By the time they had pushed Jim in, Leonard had made it out of his office. At some point he had rolled up his sleeves as if he was subconsciously aware work needed done but he just couldn’t remember how to do it. His knees felt week when the bed rounded the corner and Jim’s golden hair shone like a halo under the neon lights. He wanted to reach out, caress his cheek, stroke his hair and feel the heat under his skin, see those vibrant blues react to close proximity, but instead he just stood there, transfixed on how it looked like Jim was just asleep. 
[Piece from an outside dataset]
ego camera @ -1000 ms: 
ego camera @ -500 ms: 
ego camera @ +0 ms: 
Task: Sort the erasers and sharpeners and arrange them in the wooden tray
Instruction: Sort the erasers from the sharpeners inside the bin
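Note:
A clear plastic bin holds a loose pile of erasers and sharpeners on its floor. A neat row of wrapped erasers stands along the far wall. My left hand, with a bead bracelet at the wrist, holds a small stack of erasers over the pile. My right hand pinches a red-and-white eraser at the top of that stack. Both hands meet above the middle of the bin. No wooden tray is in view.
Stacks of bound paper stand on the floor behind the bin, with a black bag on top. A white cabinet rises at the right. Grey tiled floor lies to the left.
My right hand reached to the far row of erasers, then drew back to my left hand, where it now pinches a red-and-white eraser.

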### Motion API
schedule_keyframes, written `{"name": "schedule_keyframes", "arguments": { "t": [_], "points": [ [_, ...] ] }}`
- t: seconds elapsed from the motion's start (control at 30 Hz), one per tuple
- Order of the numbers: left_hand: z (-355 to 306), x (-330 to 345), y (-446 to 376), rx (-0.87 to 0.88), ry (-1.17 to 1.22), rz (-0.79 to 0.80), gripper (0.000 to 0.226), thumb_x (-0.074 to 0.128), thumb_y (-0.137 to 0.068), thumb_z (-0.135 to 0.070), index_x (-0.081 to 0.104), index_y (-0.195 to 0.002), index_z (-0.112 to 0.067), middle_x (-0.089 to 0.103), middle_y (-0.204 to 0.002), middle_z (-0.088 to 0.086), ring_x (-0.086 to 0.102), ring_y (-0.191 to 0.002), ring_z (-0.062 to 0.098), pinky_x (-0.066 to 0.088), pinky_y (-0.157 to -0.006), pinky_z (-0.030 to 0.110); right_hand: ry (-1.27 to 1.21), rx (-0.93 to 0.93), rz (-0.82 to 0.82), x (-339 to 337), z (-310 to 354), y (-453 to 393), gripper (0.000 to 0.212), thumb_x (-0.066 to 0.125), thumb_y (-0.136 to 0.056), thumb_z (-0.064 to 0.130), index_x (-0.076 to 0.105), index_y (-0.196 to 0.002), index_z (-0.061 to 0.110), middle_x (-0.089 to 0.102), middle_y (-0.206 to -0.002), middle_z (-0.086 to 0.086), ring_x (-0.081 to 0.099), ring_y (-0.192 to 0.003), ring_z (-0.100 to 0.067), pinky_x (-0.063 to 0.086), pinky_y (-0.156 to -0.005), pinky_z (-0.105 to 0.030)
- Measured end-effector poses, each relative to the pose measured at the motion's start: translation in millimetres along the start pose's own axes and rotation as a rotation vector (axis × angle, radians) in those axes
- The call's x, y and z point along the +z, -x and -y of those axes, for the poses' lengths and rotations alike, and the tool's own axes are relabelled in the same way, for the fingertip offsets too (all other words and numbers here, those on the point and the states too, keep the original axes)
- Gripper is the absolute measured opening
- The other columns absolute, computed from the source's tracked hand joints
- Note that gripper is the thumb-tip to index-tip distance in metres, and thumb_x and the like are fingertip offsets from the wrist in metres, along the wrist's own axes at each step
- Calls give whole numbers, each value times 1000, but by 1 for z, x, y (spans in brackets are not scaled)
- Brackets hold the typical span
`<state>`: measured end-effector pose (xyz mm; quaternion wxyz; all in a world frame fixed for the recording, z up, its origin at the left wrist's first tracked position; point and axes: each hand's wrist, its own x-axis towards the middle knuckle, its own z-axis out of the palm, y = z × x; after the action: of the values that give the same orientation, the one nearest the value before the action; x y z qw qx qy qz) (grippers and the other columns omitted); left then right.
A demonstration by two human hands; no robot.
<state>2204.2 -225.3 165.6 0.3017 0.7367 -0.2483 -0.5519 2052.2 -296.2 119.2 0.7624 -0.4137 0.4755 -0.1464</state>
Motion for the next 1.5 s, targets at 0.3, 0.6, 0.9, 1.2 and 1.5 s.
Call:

Jim had been pushed to behind a curtain in the second bay, away from any present patients and Leonard followed dutifully behind. A second wave of grief formed, like a building wave in the stormiest sea, vast, grey, bitingly cold and all consuming as it crashed over him, the numb freeze of a sudden loss filling him to the fingertips. Even with the rolling grief inside, his outward display of a quivering lip, pulled brows and silent tears were the gruesomely grim reminder of how intrinsically linked he was with Jim. He wanted to drop to his knees and let the dull grey ache of grief consume him on the floor, but he moved forward, right behind Jim like he thought he always would be. Even from this far behind the bed Leonard could see that Jim’s skin was uncharacteristically blue, especially around his usually lush lips, his usually gleaming eyes were vacant and the electric blue had lost it’s power source. 

It was after the timeless moments that the engineers in their radiation suits had taken their hands from the trolley, turned on their heels and left when Leonard could only notice the smallest features of Jim as if it was his last seconds to do so. The tiny freckle under his right ear - so small you would never have noticed unless you had been looking at it. Smaller than the full stop at the end of a report, but Leonard couldn’t take his eyes off it - worrying in case it vanished along with the rest of Jim. It just didn’t seem real - it wasn’t happening to him, it wasn’t happening at all… he was sure he would wake up and Jim would be beside him and he’d gasp with the surge of relief in his chest and tell Jim not to ever climb into the warp core, not even to rescue his own crew. Except he still wasn’t waking up and instead of being in bed, safe in his quarters with Jim, he had found himself in a chair with Christine’s sympathetic hand on his shuddering shoulder. 

He could feel the the tears falling off his face, their streaks turning cold in the cool air of the med bay but time felt disjointed, as if nothing was happening as it should, it was all a few seconds out of place. His head felt muddled and clammy and even though he heard voices he couldn’t make out a word they were saying. A shaky hand reached to support his head from drooping any lower while something squeaked by his side. His pulled brows dipped in the confusion. He felt like the small noises should mean something to him, like he should remember what it was for, but trying to pull the memories together for why this sound should make him feel hope was like trying to find something tiny in thick fog. It wasn’t until his watering gaze lifted to the tribble on the desk, not until he saw it move and hop and hear it purr did it all come back to him and then jump forward - this could be replicated 

#

It took too long for Jim’s heart to start beating again. Leonard had almost lost all hope, again, when he started invasive resuscitation. But that small beep on his computer, alongside a sudden burst of positive tones in connection to all the vital organs and systems of Jim’s body had him cursing in relief. The emotion had overcome Leonard so much that he did end up in tears on the floor, grasping at Jim’s loose hand that had slid from the bed. He pressed a kiss to Jim’s cold palm before clasping it between both his hands in an attempt to warm it up while his index finger stretched to the inside of Jim's wrist, keeping a link to his restarted pulse. It was there, loud, thumping and steady but Leonard couldn’t convince himself to let Jim go for the next few hours. 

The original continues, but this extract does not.